7. Hybrid Intake Systems: 

Hybrid intake systems that combine multiple intake methods, such as surface water intakes, groundwater wells, and rainwater harvesting systems, may become more common. These integrated systems offer greater resilience to water supply fluctuations and enhance overall water resource management.

8. Community Engagement and Stakeholder Collaboration: 

Future intake structure development will increasingly involve community engagement and stakeholder collaboration to ensure inclusive decision-making, address concerns, and promote social acceptance. Public participation and consultation processes will play a crucial role in shaping intake projects and fostering sustainable water governance.

Summary 

Intake structures play a crucial role in water supply systems, intercepting water from natural sources and facilitating its treatment. 

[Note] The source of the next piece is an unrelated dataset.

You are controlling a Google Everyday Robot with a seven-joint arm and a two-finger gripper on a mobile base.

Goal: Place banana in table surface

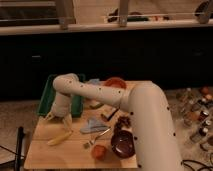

– Intake structures are important for collecting water from sources and regulating flow

– Importance of intake structures includes access to water, water quality, reliability, regulated flow, environmental preservation, and emergency preparedness

– Factors governing location of intake structures include proximity to treatment plant, water quality, and avoiding contamination sources

– Components of intake structures include intake pipe, screens, trash racks, fish screens, gates, sedimentation chambers, pumps, and instrumentation

– Preventive measures for designing intake structures include hydrological analysis, water quality assessment, environmental impact assessment, site selection, debris management, fish protection, structural design, and operational flexibility

– Maintenance of intake structures involves regular inspections, cleaning, corrosion protection, structural repairs, sealing, monitoring, and emergency preparedness

– Materials commonly used for intake structures include stone or brick masonry, reinforced concrete, concrete blocks, thermoplastic materials, waterproof coatings, metal components, and geotextiles

– Common issues of intake structures include leakage, erosion, siltation, and rot/rust

– Successful intake structure projects in the US include Los Angeles Aqueduct Intake and C.W. Bill Young Regional Reservoir

– Successful intake structure projects in India include Narmada Dam Intake in Gujarat

– Future trends in intake structure development may involve innovative materials, smart intake structures, and advancements in technology and environmental regulations.